-- Data supplied follows --

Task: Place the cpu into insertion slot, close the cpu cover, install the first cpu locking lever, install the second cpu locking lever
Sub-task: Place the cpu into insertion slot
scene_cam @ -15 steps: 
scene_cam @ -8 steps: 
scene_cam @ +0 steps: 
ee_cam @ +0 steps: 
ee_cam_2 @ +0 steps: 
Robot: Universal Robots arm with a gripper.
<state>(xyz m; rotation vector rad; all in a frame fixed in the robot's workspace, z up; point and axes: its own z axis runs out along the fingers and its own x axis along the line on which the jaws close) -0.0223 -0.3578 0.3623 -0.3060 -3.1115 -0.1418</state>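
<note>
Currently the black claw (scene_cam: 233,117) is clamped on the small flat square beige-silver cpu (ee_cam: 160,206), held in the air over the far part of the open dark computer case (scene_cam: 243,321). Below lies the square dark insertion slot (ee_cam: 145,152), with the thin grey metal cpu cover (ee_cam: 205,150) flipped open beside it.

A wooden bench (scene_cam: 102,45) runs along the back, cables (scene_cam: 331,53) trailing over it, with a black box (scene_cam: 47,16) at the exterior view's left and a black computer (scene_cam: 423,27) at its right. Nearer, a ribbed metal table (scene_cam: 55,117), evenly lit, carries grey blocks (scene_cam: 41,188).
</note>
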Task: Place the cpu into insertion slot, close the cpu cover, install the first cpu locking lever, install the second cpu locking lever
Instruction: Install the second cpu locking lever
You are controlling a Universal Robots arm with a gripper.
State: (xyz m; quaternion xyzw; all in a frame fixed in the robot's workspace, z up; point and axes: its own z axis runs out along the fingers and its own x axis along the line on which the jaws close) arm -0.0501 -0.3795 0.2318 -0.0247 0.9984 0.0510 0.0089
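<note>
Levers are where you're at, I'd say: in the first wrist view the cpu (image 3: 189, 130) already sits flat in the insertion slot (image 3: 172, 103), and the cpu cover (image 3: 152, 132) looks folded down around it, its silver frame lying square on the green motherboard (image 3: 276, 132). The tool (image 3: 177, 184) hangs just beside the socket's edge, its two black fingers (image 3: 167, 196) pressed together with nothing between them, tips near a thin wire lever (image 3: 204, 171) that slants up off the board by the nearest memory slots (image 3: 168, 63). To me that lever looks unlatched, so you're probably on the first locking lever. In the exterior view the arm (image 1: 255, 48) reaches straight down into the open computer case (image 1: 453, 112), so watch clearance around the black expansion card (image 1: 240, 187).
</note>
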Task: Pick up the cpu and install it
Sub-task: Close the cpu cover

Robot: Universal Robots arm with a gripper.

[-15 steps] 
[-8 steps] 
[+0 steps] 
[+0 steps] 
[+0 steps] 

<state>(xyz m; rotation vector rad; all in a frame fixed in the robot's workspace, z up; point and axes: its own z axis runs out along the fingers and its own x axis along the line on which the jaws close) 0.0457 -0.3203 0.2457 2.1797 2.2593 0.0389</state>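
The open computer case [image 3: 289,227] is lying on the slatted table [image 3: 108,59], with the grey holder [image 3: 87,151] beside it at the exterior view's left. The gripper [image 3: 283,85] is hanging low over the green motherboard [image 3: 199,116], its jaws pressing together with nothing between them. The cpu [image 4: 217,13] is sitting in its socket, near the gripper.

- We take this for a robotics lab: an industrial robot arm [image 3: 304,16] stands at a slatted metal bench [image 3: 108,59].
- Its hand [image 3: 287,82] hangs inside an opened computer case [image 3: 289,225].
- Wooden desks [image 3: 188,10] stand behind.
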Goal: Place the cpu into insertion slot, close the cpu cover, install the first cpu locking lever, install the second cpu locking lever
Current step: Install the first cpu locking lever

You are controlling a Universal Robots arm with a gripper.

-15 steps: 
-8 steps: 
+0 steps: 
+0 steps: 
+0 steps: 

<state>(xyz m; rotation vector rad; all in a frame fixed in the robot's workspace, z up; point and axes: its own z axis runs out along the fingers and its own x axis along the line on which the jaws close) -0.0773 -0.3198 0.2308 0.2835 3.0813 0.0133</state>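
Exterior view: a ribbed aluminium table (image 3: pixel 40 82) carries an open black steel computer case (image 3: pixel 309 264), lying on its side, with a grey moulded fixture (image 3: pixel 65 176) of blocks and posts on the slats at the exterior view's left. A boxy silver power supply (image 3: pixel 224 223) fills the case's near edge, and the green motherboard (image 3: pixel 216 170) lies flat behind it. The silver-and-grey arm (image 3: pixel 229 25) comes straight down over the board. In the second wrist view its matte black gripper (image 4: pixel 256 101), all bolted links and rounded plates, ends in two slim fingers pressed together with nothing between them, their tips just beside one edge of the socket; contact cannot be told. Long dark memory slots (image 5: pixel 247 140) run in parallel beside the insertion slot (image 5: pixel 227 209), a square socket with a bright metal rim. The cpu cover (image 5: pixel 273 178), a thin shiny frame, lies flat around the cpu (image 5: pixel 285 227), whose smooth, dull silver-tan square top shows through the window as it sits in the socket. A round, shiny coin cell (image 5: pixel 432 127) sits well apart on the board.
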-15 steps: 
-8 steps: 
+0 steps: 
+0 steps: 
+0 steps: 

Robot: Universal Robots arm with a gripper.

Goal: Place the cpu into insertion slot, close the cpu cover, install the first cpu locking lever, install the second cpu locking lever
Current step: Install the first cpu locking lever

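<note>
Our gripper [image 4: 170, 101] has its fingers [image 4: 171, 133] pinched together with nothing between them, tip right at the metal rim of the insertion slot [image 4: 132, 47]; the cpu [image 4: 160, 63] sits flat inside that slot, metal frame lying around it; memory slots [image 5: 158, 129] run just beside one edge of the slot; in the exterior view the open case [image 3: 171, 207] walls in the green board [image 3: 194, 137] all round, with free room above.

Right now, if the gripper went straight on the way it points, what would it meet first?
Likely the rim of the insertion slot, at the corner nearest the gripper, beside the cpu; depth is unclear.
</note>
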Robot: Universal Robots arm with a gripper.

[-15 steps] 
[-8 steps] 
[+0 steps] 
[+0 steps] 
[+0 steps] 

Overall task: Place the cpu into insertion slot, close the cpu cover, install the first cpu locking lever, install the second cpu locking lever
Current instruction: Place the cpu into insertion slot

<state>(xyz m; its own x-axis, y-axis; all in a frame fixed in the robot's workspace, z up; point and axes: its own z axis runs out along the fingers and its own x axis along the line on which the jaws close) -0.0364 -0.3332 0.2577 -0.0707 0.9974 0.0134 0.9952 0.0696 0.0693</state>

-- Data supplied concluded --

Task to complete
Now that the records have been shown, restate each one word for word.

Response
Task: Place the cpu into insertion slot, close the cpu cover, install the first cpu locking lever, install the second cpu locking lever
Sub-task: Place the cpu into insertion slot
scene_cam @ -15 steps: 
scene_cam @ -8 steps: 
scene_cam @ +0 steps: 
ee_cam @ +0 steps: 
ee_cam_2 @ +0 steps: 
Robot: Universal Robots arm with a gripper.
<state>(xyz m; rotation vector rad; all in a frame fixed in the robot's workspace, z up; point and axes: its own z axis runs out along the fingers and its own x axis along the line on which the jaws close) -0.0223 -0.3578 0.3623 -0.3060 -3.1115 -0.1418</state>
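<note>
Currently the black claw (scene_cam: 233,117) is clamped on the small flat square beige-silver cpu (ee_cam: 160,206), held in the air over the far part of the open dark computer case (scene_cam: 243,321). Below lies the square dark insertion slot (ee_cam: 145,152), with the thin grey metal cpu cover (ee_cam: 205,150) flipped open beside it.

A wooden bench (scene_cam: 102,45) runs along the back, cables (scene_cam: 331,53) trailing over it, with a black box (scene_cam: 47,16) at the exterior view's left and a black computer (scene_cam: 423,27) at its right. Nearer, a ribbed metal table (scene_cam: 55,117), evenly lit, carries grey blocks (scene_cam: 41,188).
</note>
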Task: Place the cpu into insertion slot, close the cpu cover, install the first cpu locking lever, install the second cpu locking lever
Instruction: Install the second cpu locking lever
You are controlling a Universal Robots arm with a gripper.
State: (xyz m; quaternion xyzw; all in a frame fixed in the robot's workspace, z up; point and axes: its own z axis runs out along the fingers and its own x axis along the line on which the jaws close) arm -0.0501 -0.3795 0.2318 -0.0247 0.9984 0.0510 0.0089
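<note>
Levers are where you're at, I'd say: in the first wrist view the cpu (image 3: 189, 130) already sits flat in the insertion slot (image 3: 172, 103), and the cpu cover (image 3: 152, 132) looks folded down around it, its silver frame lying square on the green motherboard (image 3: 276, 132). The tool (image 3: 177, 184) hangs just beside the socket's edge, its two black fingers (image 3: 167, 196) pressed together with nothing between them, tips near a thin wire lever (image 3: 204, 171) that slants up off the board by the nearest memory slots (image 3: 168, 63). To me that lever looks unlatched, so you're probably on the first locking lever. In the exterior view the arm (image 1: 255, 48) reaches straight down into the open computer case (image 1: 453, 112), so watch clearance around the black expansion card (image 1: 240, 187).
</note>
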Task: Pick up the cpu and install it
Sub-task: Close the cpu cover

Robot: Universal Robots arm with a gripper.

[-15 steps] 
[-8 steps] 
[+0 steps] 
[+0 steps] 
[+0 steps] 

<state>(xyz m; rotation vector rad; all in a frame fixed in the robot's workspace, z up; point and axes: its own z axis runs out along the fingers and its own x axis along the line on which the jaws close) 0.0457 -0.3203 0.2457 2.1797 2.2593 0.0389</state>
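The open computer case [image 3: 289,227] is lying on the slatted table [image 3: 108,59], with the grey holder [image 3: 87,151] beside it at the exterior view's left. The gripper [image 3: 283,85] is hanging low over the green motherboard [image 3: 199,116], its jaws pressing together with nothing between them. The cpu [image 4: 217,13] is sitting in its socket, near the gripper.

- We take this for a robotics lab: an industrial robot arm [image 3: 304,16] stands at a slatted metal bench [image 3: 108,59].
- Its hand [image 3: 287,82] hangs inside an opened computer case [image 3: 289,225].
- Wooden desks [image 3: 188,10] stand behind.
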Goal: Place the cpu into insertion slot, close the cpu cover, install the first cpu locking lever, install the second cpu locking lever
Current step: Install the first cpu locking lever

You are controlling a Universal Robots arm with a gripper.

-15 steps: 
-8 steps: 
+0 steps: 
+0 steps: 
+0 steps: 

<state>(xyz m; rotation vector rad; all in a frame fixed in the robot's workspace, z up; point and axes: its own z axis runs out along the fingers and its own x axis along the line on which the jaws close) -0.0773 -0.3198 0.2308 0.2835 3.0813 0.0133</state>
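Exterior view: a ribbed aluminium table (image 3: pixel 40 82) carries an open black steel computer case (image 3: pixel 309 264), lying on its side, with a grey moulded fixture (image 3: pixel 65 176) of blocks and posts on the slats at the exterior view's left. A boxy silver power supply (image 3: pixel 224 223) fills the case's near edge, and the green motherboard (image 3: pixel 216 170) lies flat behind it. The silver-and-grey arm (image 3: pixel 229 25) comes straight down over the board. In the second wrist view its matte black gripper (image 4: pixel 256 101), all bolted links and rounded plates, ends in two slim fingers pressed together with nothing between them, their tips just beside one edge of the socket; contact cannot be told. Long dark memory slots (image 5: pixel 247 140) run in parallel beside the insertion slot (image 5: pixel 227 209), a square socket with a bright metal rim. The cpu cover (image 5: pixel 273 178), a thin shiny frame, lies flat around the cpu (image 5: pixel 285 227), whose smooth, dull silver-tan square top shows through the window as it sits in the socket. A round, shiny coin cell (image 5: pixel 432 127) sits well apart on the board.
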-15 steps: 
-8 steps: 
+0 steps: 
+0 steps: 
+0 steps: 

Robot: Universal Robots arm with a gripper.

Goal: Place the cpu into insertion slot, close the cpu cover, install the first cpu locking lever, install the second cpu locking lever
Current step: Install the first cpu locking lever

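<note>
Our gripper [image 4: 170, 101] has its fingers [image 4: 171, 133] pinched together with nothing between them, tip right at the metal rim of the insertion slot [image 4: 132, 47]; the cpu [image 4: 160, 63] sits flat inside that slot, metal frame lying around it; memory slots [image 5: 158, 129] run just beside one edge of the slot; in the exterior view the open case [image 3: 171, 207] walls in the green board [image 3: 194, 137] all round, with free room above.

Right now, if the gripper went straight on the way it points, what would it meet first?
Likely the rim of the insertion slot, at the corner nearest the gripper, beside the cpu; depth is unclear.
</note>
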Robot: Universal Robots arm with a gripper.

[-15 steps] 
[-8 steps] 
[+0 steps] 
[+0 steps] 
[+0 steps] 

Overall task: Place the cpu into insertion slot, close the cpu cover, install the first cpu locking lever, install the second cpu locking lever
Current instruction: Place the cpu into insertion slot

<state>(xyz m; its own x-axis, y-axis; all in a frame fixed in the robot's workspace, z up; point and axes: its own z axis runs out along the fingers and its own x axis along the line on which the jaws close) -0.0364 -0.3332 0.2577 -0.0707 0.9974 0.0134 0.9952 0.0696 0.0693</state>

This exercise is complete.